§ What to produce
A word-for-word copy of the listing is what's needed; leave out every image.

--------

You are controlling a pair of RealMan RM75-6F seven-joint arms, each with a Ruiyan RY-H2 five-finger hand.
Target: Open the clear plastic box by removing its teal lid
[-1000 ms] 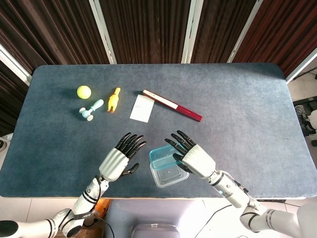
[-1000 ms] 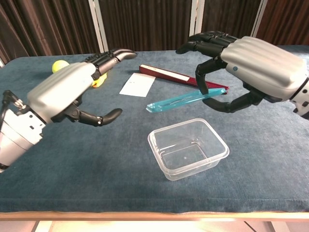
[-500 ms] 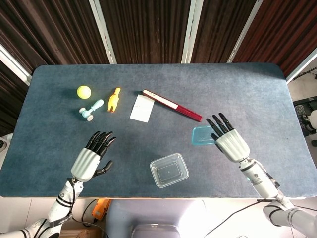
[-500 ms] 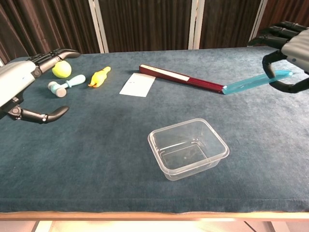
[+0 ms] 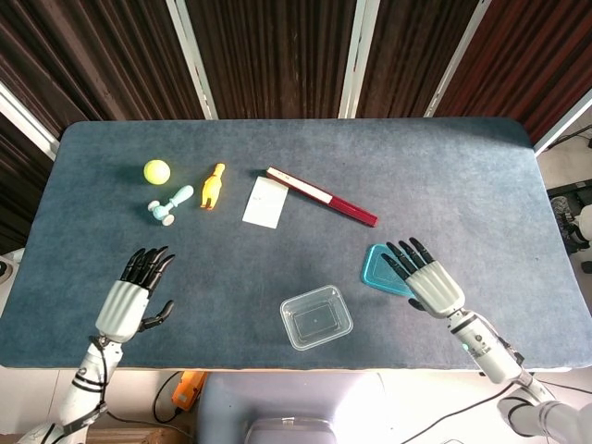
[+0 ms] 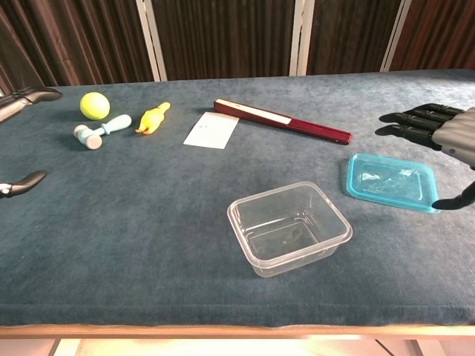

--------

§ Output below
You are controlling a pair of RealMan RM75-6F seven-joint arms, each with a Ruiyan RY-H2 five-finger hand.
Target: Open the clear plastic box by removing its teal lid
[-1000 ms] 
[-1000 ms] 
[-500 ms] 
[-500 ms] 
[+0 ms] 
[+0 ms] 

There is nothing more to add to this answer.